In a recent interview with Songfacts, Dokken was discussing touring in the current climate and revealed Dee's coronavirus diagnosis. The singer stated, "I talked to Mikkey Dee from the Scorpions the other night, and he and his wife got COVID in Australia. They were in the middle of nowhere and got it. He called me up and he said, 'I'll tell you Don, you don't want to get it. I was on the floor.' He lost 35 pounds. He was sick as a dog - he was in a hospital. He was really in bad shape. He said, 'I don't know how I got it.' Because they had social distancing big-time in Australia."

After the news started to get picked up, Dee posted on Instagram the exact account of what happened to him earlier this year. He explained, "I just want to set some rumors straight regarding Don Dokken's statement about my Corona situation. I did get Corona and was sick for about 1 month. I am now fully recovered since mid April."

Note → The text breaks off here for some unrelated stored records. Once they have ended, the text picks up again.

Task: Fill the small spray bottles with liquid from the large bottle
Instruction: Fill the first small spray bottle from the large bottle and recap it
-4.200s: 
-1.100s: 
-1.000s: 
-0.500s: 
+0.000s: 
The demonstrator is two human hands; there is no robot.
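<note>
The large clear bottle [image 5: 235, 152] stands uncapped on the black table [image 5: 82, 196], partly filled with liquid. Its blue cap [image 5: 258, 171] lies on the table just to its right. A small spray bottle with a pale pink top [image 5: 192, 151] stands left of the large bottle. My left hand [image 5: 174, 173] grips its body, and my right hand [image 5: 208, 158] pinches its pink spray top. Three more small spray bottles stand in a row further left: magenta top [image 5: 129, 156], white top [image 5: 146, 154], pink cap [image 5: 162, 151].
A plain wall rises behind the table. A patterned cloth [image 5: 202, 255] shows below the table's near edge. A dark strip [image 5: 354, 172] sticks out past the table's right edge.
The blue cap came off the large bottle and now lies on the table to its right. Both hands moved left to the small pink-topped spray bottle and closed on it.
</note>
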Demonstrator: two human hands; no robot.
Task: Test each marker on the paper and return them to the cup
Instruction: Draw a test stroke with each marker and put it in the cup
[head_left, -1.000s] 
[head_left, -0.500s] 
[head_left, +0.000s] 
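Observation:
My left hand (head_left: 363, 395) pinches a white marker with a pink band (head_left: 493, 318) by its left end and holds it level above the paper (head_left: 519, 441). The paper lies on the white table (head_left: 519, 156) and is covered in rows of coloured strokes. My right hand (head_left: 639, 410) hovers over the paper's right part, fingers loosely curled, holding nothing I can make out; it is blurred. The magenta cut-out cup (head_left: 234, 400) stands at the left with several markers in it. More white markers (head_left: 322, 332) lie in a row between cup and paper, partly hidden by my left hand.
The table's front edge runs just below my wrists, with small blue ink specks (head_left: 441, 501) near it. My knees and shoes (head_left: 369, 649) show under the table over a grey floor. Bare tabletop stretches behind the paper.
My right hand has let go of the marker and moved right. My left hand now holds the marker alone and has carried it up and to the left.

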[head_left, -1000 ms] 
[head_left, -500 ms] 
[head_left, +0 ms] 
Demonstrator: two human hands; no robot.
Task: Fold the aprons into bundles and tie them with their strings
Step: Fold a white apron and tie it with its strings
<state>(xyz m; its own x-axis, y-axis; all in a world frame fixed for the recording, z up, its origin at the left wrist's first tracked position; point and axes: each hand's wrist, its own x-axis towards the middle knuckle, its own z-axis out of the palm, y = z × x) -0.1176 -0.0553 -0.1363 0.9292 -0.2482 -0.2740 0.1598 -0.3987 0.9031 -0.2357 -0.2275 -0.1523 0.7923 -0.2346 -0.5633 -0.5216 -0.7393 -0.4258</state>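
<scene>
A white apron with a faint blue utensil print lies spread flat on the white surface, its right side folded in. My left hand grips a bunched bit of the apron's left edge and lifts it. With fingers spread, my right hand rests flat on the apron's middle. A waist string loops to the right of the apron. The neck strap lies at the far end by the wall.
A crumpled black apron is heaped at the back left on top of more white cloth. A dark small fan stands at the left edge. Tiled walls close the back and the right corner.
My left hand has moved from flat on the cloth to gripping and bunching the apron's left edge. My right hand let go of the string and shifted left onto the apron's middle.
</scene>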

The drummer added, "I was already playing hockey and drums by the end of April. Unfortunately my good friend Don got some info wrong. I did not get Corona in Australia, the virus was contracted in Sweden. I did not loose 35 pounds, I lost 15 pounds. But as I just mentioned, I am now fully recovered and have registered antibodies so that feels great."

He concluded, "I can't wait for things to go back to normal so we can hit the road again. Thank you guys for caring and my heart goes out to each and everyone affected by the current situation our world is in. Stay safe! Mikkey."

Scorpions have been making solid use of their pandemic downtime, pushing forward with new music. The band had intended to be recording in Los Angeles and playing a residency in Las Vegas this summer, but Klaus Meine recently revealed in an interview with Pat's Soundbytes Unplugged that they've adapted to working on music via Zoom.

"The whole month of May until early June, we were working in a studio in Hannover — just the three of us: Rudolf [Schenker], Matthias [Jabs] and myself — with [producer] Greg [Fidelman] coming in via Zoom every night," he explained. "We worked together, going through the songs, talking about the arrangements and everything: 'I like this song', 'Maybe this we'll keep for later.' And we made great progress with the record, believe it or not. So it's pretty crazy, but it's been working so far very well." At present, the band is eyeing a 2021 release.